**WORK TASK**
Exact reproduction required: the lines below from the line with "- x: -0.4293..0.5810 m" to the line with "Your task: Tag", both ends included, and no others.

**PROVIDED MATERIAL**
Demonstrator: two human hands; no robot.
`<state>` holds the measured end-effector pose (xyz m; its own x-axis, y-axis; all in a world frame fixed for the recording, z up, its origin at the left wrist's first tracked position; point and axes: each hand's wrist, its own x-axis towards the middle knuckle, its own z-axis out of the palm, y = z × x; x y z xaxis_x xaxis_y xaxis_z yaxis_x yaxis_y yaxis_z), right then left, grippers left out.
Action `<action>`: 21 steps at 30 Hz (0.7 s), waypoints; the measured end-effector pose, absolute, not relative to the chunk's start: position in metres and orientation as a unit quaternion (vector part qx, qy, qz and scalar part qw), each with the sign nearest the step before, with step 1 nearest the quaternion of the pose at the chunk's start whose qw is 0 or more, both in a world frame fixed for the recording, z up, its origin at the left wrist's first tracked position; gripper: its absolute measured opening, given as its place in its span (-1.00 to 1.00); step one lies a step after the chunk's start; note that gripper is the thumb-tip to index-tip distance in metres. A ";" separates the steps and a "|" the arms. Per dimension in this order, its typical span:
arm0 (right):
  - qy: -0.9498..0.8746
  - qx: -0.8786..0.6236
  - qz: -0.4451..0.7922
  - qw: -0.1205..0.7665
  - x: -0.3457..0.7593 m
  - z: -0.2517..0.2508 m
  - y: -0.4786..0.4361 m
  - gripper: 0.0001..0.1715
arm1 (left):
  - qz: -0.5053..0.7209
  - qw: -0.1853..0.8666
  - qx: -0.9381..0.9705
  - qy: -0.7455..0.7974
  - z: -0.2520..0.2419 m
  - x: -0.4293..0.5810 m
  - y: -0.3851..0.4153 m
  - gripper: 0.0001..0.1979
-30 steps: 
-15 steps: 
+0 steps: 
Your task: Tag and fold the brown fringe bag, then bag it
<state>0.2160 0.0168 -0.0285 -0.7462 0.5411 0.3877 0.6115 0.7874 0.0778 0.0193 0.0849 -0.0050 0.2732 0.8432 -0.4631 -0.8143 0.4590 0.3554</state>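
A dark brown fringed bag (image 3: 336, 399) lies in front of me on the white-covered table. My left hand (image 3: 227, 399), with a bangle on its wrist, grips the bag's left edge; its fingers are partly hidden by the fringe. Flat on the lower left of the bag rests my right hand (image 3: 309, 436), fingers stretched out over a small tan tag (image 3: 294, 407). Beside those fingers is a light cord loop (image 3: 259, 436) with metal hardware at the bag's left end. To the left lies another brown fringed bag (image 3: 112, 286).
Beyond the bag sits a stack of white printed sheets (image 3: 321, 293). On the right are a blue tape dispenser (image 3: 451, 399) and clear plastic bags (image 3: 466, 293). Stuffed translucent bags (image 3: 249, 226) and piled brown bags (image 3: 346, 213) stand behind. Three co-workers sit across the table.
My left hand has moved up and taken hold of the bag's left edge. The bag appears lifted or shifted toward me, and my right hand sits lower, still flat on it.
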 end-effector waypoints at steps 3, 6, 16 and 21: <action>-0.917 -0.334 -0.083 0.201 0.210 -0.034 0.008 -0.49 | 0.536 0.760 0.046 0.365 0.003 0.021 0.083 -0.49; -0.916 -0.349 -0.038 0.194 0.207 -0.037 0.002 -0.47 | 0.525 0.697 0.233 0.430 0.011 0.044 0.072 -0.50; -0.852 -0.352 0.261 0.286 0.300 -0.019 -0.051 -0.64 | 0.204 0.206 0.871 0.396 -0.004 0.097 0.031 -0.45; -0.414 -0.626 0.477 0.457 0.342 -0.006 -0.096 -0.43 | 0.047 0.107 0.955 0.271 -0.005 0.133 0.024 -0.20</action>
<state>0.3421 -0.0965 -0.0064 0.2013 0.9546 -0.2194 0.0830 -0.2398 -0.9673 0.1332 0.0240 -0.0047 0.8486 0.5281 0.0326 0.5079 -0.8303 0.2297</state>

**FINAL ANSWER**
  - x: -0.4293..0.5810 m
  - y: -0.3851..0.4153 m
  - gripper: 0.0001..0.1979
-30 steps: 
-15 steps: 
+0 steps: 
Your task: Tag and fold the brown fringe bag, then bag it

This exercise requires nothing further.